Now, Benton County has joined the fray.

Benton County commissioners voted 2-1 Tuesday to issue marriage licenses to same-sex couples beginning next week, a decision that caught all sides of a fractious debate off guard.

Benton joins Multnomah as the only counties in Oregon to approve same-sex marriages, broadening the fight over an issue that everyone expects to eventually be settled by the Oregon Supreme Court.

An interesting aspect of life in Multnomah County and Portland I have not mentioned before is what the disapproving refer to as "government by girls." Most elected officials, including Linn, most of the county council, half the city council and the mayor, are women. The scuttlebutt around town blames the approval of gay marriage on "GBG." Poll data suggests there may be something to that. Women are about ten percent more likely to favor allowing gays to marry than men. In Benton County, government by girls has struck again.

Linda Modrell, chairwoman of the Benton County Board of Commissioners, said Tuesday's vote came after a 21/2-hour meeting in which both sides of the debate were well represented, and it came against the advice of the board's attorney. She said commissioners read legal opinions from Vance Croney, Benton County counsel; Multnomah County; the legislative counsel's office; and Attorney General Hardy Myers, all of whom said the state law probably is unconstitutional.

Modrell said that although she went into the meeting thinking the county should wait until a definitive decision from the Oregon Supreme Court, compelling testimony changed her mind.

"If it's unconstitutional a month from now, it's unconstitutional today," she said. "That coupled with the example of Japanese Americans returning from World War II who were not allowed to own property. We don't need to wait to decide that kind of thing was wrong."

The two women on the commission voted to allow gays to marry. The man was opposed.

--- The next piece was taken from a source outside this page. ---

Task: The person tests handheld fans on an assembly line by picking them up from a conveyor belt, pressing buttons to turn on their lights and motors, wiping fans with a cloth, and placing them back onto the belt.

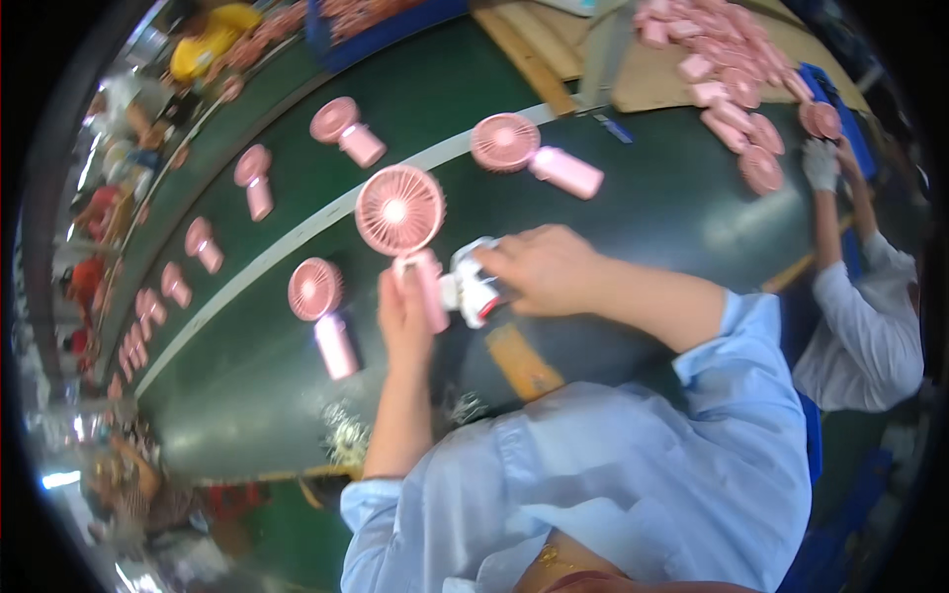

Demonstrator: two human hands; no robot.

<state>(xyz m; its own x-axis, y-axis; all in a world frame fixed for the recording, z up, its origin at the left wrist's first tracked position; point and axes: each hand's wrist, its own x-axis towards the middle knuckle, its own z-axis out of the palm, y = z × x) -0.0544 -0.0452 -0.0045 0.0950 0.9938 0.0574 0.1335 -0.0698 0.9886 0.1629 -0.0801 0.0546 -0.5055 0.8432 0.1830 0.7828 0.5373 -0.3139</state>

Croney said he advised the Benton County board that state law prohibits same-sex marriage. Although the law has not been ruled unconstitutional, Croney said he told the board that it probably would be overturned if challenged.

"This is one of those issues where half the people are going to be displeased and that somebody would file some kind of a lawsuit regardless of where they stood on the issue," Croney said. "I think the board made a well-informed decision, and as their attorney, I will back them."

But Jay Dixon, the commissioner who voted against the decision, told The Associated Press that he thought the county was moving too quickly even though he expects the Supreme Court to eventually allow same-sex marriages.

. . .County officials said they would begin issuing the licenses at 9 a.m. March 24.

Currently, Oregon is the only state in which gay marriages are occurring. Massachusett's will go down in history as the first state where a legal opinion held gays have the right to marry under a state constitution. However, the plan was for those marriages to begin May 17. Now that the legislature has passed a constitutional amendment to ban gay marriages, when or whether gay marriage will occur there is quite murky. The earliest Massachusetts' voters can vote on the issue is 2006. California's courts will likely rule on the issue before Massachusett's election. In the meantime, its Supreme Court ordered San Francisco to stop issuing marriage licenses to homosexuals last week. The status of those already married will remain unclear until the high court rules on the merits of gay marriage. Oregon, whose courts have often led the nation in matters of human rights since the California courts ceded that role to them in the 1970s, may again wear the mantle of leadership as a result of the issue ripening much more quickly than anyone expected.